Peyvandi et al6 collected 100 patients with inherited afibrinogenaemia or hypofibrinogenaemia and did not report any ocular haemorrhage: the most frequent bleeding sites were the joints, muscle, gastrointestinal tract, nose, uterus and rarely central nervous system and retroperitoneum. The incidence of ocular haemorrhage in hypofibrinogenaemia is uncertain. There are three case reports in the literature describing paediatric patients with intraocular bleeding secondary to hypofibrinogenaemia. Pathengay et al7described bilateral visual loss to 6/24 (20/80) right eye and 6/360 (20/1200) left eye from spontaneous subhyaloid haemorrhage in a 14-year-old girl. Clotting profile showed normal activated partial thromboplastin time and normal prothrombin time with fibrinogen decreased to 0.5 g/l. Visual acuity recovered completely 3 months after cryoprecipitate infusion. Marshman et al8 described progressive bilateral retinal and vitreous haemorrhage in a 36-day-old premature infant with low fibrinogen levels (0.7 g/l). With observation only, haemorrhages resolved and vision was recorded as 6/120 (20/400) using Cardiff cards at age 1 year. Demir et al9 described a 3-month-old boy who underwent workup for bilateral leukocoria. He was the victim of second-degree cousins previously diagnosed with congenital afibrinogenaemia (plasma fibrinogen level <0.1 g/l). Eye exam revealed shallow anterior chamber, cataractous lens and vitreous haemorrhage bilaterally. Moreover, B-scan ultrasonography revealed tractional retinal detachment in the left eye in addition to bilateral dense vitreous opacities. Brain imaging also showed bilateral intravitreal haemorrhage and subdural haematomas. Bilateral lensectomy and vitrectomy were performed. Proliferative vitreoretinopathy precluded retinal attachment in left eye.
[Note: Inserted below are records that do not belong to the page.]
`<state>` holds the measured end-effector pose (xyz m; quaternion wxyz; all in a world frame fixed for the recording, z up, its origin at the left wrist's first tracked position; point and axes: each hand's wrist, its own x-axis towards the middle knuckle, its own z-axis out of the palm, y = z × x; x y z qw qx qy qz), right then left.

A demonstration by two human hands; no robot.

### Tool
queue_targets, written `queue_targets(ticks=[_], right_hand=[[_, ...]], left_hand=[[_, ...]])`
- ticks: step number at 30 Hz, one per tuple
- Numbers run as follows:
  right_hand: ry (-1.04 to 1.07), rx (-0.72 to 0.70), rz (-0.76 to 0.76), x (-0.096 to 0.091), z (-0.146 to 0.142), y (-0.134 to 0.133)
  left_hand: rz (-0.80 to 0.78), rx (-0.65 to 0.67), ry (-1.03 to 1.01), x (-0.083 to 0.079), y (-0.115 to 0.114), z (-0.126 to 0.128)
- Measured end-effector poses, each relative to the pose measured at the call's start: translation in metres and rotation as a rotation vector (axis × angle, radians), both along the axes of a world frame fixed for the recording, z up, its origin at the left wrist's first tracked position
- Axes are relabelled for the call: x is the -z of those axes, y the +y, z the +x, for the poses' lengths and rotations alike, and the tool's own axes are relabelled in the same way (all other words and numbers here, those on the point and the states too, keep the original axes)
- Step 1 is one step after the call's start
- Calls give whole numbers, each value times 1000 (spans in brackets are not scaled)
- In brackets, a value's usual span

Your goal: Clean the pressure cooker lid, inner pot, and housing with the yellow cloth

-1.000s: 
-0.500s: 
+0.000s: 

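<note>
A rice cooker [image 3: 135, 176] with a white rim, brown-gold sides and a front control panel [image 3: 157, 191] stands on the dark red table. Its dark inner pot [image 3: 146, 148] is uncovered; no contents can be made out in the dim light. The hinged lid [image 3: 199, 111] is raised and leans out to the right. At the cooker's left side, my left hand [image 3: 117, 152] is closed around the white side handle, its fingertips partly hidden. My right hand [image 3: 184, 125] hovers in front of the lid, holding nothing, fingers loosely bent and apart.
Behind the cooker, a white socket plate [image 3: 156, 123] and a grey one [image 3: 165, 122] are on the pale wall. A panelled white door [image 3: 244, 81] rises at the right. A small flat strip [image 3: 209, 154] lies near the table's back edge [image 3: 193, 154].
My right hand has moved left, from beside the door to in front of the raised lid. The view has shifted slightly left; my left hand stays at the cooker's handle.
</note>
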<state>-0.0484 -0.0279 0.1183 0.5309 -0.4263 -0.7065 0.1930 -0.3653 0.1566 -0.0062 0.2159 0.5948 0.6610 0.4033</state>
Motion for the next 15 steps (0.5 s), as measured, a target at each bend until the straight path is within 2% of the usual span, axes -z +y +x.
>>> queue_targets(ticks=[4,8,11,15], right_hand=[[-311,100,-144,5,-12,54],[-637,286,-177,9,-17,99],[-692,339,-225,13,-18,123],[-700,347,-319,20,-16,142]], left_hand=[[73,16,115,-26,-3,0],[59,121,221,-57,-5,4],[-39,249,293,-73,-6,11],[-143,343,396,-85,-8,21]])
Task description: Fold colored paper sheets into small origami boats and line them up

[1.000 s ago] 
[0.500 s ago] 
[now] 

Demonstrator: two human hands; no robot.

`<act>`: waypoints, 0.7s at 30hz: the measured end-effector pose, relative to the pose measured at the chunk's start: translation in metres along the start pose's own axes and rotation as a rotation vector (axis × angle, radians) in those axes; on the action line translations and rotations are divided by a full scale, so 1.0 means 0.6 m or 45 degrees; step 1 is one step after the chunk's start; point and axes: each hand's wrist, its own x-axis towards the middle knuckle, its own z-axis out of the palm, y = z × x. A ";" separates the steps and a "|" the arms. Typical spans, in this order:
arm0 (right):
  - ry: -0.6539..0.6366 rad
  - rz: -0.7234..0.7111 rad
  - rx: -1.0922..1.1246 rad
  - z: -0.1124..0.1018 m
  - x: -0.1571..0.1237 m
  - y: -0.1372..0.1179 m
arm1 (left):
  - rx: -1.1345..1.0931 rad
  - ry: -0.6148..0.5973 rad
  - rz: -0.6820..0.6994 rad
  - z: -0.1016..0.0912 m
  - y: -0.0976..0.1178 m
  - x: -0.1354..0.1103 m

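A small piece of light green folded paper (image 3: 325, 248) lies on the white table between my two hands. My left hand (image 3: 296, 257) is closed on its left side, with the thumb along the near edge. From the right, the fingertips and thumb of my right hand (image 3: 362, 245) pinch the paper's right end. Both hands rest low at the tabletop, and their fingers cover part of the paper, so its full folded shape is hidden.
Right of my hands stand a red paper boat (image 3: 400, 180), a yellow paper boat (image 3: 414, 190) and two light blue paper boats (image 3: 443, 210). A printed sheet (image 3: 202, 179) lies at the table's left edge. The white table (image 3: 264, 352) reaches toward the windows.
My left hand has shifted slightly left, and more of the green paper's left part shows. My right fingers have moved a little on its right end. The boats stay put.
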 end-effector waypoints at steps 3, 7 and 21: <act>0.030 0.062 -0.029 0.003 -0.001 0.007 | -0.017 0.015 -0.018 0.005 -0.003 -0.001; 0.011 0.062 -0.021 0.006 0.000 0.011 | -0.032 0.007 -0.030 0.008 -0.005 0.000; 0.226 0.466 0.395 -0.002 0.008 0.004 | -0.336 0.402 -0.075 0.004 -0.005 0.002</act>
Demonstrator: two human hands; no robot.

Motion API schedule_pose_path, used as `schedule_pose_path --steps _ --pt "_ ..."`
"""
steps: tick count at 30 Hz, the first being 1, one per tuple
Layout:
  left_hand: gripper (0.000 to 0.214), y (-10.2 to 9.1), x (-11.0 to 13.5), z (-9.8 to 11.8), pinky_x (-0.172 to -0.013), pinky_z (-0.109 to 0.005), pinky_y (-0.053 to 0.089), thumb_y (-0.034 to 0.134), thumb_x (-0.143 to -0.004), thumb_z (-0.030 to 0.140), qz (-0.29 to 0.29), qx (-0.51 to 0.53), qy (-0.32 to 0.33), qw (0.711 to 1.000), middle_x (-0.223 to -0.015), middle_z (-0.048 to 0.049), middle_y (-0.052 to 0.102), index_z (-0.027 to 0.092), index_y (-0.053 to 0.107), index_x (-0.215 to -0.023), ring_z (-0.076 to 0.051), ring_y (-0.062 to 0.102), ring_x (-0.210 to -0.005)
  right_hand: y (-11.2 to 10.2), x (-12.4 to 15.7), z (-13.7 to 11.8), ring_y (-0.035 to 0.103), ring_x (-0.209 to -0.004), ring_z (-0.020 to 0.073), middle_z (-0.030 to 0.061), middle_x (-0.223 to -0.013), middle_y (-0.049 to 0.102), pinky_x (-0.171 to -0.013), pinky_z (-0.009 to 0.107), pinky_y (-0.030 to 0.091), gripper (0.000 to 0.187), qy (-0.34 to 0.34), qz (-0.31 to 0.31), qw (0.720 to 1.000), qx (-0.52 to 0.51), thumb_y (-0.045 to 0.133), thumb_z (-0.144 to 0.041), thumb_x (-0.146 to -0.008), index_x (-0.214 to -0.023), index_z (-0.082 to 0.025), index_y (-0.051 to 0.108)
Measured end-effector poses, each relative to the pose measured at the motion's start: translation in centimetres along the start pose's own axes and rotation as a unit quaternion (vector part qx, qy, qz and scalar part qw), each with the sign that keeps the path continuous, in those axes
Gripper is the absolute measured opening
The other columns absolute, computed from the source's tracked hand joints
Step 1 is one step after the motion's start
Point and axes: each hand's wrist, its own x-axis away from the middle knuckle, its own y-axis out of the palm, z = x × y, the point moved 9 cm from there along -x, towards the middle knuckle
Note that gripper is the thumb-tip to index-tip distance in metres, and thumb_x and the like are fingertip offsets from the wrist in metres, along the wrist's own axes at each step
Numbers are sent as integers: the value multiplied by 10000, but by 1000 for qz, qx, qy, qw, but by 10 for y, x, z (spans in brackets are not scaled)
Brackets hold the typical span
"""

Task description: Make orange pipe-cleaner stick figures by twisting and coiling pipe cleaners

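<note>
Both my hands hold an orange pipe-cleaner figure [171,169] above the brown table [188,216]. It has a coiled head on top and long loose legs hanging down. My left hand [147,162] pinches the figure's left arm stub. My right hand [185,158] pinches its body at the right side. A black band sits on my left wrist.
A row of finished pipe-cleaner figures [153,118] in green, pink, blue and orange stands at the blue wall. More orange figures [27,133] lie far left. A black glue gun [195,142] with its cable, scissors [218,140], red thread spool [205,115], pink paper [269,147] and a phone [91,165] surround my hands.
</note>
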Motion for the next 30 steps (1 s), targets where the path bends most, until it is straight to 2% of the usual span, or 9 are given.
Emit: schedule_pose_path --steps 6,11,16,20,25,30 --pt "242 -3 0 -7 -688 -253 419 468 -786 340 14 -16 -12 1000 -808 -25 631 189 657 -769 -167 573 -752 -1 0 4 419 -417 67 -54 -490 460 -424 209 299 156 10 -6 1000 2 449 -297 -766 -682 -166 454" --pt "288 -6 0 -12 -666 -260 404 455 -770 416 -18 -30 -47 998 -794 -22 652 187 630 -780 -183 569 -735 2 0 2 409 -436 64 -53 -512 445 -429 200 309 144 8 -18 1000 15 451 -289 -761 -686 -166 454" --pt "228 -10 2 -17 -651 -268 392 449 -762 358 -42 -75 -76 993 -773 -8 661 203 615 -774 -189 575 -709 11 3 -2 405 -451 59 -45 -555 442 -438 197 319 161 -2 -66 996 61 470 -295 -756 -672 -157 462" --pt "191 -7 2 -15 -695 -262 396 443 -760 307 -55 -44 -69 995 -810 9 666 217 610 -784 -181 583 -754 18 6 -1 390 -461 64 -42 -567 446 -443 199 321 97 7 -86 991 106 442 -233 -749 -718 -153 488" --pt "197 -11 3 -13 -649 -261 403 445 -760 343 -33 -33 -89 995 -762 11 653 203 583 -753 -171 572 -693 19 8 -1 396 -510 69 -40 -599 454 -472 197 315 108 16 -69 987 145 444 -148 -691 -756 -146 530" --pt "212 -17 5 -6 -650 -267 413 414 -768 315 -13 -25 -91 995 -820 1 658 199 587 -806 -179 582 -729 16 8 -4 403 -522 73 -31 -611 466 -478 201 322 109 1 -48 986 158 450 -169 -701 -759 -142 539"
Three years later, the right eye achieved finger counting at 2 m with a contact lens with phthisis bulbi in the left eye.

We presented a case of simultaneous epidural and vitreous haemorrhage secondary to congenital hypofibrinogenaemia requiring surgical intervention to clear out the intraocular haemorrhage. Pars plana vitrectomy was not necessary due to the clearing of the vitreous haemorrhage through the anterior hyaloid defect from subluxated lens. Corneal staining precluded any further intervention. The initial episode one-sided epidural and one-sided vitreous haemorrhage seems related to the Valsalva manoeuvre during vomiting. The cause of subsequent recurrent one-sided vitreous haemorrhage is unknown but may relate to the coagulation problem in the absence of retinal tears (by ultrasound) or preretinal new vessel formation. The presence of a subluxated lens may also cause vitreodonesis (pull on the posterior vitreous face) causing fragile vessels that initially bled after vomiting to rupture again view the poor fibrin sealant in hypofibrinogenaemia.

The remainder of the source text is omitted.